L’OMS s’emploie à intégrer les lignes directrices et ressources en faveur d’énergies domestiques propres dans les initiatives mondiales de promotion de la santé de l’enfant et dans les outils d’aide à la décision, tels que le Plan d’action mondial intégré pour prévenir et combattre la pneumonie et la diarrhée ou la Stratégie mondiale pour la santé de la femme, de l’enfant et de l’adolescent, de même que dans d’autres volets des orientations politiques de l’OMS en matière de santé.

L’OMS se fait la voix des arguments sanitaires probants en faveur d’une énergie domestique moins polluante dans le cadre de plusieurs forums mondiaux portant sur la santé de la mère et de l’enfant en lien avec la pneumonie, ou encore sur les maladies non transmissibles chez l’adulte. De tels efforts peuvent contribuer à sensibiliser à l’importance de fournir des énergies domestiques propres et d’étendre leur utilisation, en tant que mesure essentielle de santé publique préventive.

Santé et changement climatique

L’OMS est partenaire de la Coalition pour le climat et l’air pur visant à réduire les polluants de courte durée de vie ayant un effet sur le climat (CCAC). En tant que membre du groupe spécial du CCAC, l’OMS apporte un soutien technique en vue de récolter les bienfaits sanitaires d’actions visant à réduire les polluants de courte durée de vie ayant un effet sur le climat, et s’emploie à intensifier l’engagement du secteur de la santé en faveur de la lutte contre de tels polluants et de l’amélioration de la qualité de l’air.

Santé, énergie et développement durable

La baisse de la charge de morbidité liée à la pollution de l’air (intérieur et extérieur) servira d’indicateur pour suivre les progrès accomplis vers l’objectif de développement durable relatif à la santé (ODD 3).

L’accès universel aux technologies et combustibles propres est l’une des cibles de l’objectif de développement durable relatif à l’énergie (ODD 7). L’atteindre permettrait d’éviter des millions de décès et d’améliorer la santé et le bien-être de milliards de personnes qui utilisent aujourd’hui des combustibles et des technologies polluants pour la cuisine, le chauffage et l’éclairage.

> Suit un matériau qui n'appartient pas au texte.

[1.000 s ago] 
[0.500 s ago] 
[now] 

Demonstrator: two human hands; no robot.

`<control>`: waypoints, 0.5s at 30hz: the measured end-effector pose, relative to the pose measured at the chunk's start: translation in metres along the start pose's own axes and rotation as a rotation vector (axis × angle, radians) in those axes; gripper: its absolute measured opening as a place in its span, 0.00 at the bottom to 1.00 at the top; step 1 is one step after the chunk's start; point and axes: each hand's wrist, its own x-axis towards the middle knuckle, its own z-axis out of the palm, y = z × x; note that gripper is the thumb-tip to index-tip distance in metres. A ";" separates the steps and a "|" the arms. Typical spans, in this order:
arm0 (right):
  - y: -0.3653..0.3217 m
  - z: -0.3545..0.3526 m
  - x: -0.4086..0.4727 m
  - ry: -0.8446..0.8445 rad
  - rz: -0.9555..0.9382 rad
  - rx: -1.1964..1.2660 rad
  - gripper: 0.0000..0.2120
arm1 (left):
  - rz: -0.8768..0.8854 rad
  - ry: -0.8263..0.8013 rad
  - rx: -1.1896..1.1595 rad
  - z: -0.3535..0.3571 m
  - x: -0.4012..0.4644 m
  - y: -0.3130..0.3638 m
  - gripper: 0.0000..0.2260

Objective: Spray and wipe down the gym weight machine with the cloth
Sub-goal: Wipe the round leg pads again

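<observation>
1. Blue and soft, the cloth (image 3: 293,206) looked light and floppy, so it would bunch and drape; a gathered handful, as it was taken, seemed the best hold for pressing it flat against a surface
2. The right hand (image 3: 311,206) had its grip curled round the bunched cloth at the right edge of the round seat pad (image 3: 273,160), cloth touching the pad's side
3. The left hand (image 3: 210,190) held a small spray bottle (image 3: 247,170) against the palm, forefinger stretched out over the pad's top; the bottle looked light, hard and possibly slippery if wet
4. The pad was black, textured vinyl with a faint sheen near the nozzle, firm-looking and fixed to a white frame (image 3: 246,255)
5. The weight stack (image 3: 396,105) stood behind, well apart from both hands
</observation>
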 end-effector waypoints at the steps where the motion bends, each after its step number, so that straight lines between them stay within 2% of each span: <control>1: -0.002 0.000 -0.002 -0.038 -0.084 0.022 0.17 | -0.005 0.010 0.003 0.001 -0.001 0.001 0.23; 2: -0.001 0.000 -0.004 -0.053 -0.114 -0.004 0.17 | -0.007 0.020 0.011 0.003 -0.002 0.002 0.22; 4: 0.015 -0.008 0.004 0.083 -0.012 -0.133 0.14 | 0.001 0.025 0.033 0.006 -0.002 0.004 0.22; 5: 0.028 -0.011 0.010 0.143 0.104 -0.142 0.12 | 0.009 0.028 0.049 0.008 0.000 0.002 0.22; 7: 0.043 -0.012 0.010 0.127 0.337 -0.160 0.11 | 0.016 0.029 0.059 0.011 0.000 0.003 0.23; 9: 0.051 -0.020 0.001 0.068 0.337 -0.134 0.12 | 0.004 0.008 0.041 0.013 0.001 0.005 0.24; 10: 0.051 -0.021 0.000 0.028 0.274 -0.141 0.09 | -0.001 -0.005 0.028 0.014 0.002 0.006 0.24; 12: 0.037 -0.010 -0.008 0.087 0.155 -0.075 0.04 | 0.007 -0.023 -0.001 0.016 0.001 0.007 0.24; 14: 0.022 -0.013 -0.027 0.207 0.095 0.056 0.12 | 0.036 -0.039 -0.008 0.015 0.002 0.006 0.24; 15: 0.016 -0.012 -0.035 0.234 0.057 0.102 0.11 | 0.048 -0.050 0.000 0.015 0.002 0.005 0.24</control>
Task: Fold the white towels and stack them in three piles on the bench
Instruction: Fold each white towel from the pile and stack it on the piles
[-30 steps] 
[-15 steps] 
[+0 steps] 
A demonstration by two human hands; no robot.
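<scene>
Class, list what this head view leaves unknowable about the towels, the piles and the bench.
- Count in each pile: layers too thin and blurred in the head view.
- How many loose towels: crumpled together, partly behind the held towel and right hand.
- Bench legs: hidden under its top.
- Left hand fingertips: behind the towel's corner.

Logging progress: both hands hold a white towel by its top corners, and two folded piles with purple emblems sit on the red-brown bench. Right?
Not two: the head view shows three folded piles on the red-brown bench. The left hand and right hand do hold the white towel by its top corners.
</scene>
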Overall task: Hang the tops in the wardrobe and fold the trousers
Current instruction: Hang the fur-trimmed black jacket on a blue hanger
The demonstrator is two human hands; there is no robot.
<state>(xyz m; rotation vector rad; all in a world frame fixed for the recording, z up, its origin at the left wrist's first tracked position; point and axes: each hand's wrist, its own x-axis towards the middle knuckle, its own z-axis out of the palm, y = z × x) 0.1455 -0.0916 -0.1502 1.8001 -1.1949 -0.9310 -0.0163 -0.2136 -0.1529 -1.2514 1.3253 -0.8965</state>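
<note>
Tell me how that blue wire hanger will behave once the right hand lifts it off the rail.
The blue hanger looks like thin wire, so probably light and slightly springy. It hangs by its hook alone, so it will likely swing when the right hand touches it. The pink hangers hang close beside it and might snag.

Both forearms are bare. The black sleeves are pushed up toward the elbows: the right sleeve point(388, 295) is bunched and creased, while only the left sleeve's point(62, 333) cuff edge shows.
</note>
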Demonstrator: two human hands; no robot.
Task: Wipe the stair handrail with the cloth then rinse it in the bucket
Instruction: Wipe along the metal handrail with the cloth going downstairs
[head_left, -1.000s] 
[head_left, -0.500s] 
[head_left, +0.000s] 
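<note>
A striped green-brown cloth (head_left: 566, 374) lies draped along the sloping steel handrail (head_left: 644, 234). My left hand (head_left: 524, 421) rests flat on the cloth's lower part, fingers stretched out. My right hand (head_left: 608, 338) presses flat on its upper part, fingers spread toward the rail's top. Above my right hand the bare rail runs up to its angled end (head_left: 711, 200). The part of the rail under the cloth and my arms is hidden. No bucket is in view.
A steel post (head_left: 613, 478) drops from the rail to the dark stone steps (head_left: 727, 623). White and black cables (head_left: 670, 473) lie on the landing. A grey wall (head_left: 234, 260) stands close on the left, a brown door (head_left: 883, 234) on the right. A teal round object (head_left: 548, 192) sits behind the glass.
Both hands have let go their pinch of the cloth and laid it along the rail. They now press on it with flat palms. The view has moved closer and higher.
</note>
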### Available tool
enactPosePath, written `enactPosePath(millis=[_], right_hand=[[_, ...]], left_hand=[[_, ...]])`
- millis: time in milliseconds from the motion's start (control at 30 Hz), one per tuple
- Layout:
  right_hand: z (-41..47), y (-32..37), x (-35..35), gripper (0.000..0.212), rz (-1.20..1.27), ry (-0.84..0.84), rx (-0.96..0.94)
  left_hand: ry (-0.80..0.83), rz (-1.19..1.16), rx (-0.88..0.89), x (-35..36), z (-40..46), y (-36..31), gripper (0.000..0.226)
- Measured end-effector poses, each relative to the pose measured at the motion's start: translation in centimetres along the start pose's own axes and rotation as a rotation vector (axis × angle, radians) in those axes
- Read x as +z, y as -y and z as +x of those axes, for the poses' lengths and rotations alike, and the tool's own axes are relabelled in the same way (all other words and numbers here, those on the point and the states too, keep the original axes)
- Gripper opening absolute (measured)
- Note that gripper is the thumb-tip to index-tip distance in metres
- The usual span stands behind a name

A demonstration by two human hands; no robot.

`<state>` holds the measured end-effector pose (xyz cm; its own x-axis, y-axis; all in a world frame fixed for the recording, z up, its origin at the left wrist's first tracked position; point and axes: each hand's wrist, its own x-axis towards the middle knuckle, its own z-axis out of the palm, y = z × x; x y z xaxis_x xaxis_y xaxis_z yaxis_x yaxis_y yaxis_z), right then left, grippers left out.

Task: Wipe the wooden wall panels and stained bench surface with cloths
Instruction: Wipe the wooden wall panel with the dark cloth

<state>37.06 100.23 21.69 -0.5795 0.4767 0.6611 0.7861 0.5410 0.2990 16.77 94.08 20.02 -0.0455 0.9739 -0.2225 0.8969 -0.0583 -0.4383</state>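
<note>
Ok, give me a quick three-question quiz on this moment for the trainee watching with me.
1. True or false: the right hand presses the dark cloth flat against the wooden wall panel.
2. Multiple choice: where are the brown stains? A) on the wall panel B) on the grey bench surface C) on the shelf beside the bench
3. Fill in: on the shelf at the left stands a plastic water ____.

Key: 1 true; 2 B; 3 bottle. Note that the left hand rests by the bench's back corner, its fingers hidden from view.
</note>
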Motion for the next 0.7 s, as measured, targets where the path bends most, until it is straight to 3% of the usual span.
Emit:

L’OMS conduit une initiative visant à améliorer, à harmoniser et à mettre à l’essai de nouvelles questions pour les recensements nationaux, le but étant de mieux évaluer les risques pour la santé, et de différencier selon le sexe les répercussions des différentes sources d’énergie domestique.

Elle mène ces travaux avec le concours des pays et des organismes d’enquête (par exemple l’USAID, qui conduit les enquêtes démographiques et sanitaires, l’UNICEF, chargée des enquêtes par grappes à indicateurs multiples, et la Banque mondiale, qui effectue des études sur la mesure des niveaux de vie). Cet effort permettra également de collecter plus efficacement des données sur tous les combustibles et technologies utilisés au domicile pour la cuisine, le chauffage et l’éclairage, et sur d’autres dimensions comme le temps passé à ramasser le combustible.

L’OMS contribue également à l’élaboration et à l’actualisation du cadre de suivi mondial utilisé pour évaluer les progrès accomplis vers la cible d’accès universel à l’énergie propre d’ici 2030 de l’initiative Énergie durable pour tous du Secrétaire général de l’ONU.

L’OMS soutient également des initiatives internationales visant à réduire la pollution de l’air et les conséquences connexes pour la santé, comme l’Alliance mondiale pour des cuisinières propres et la Coalition pour le climat et la qualité de l’air.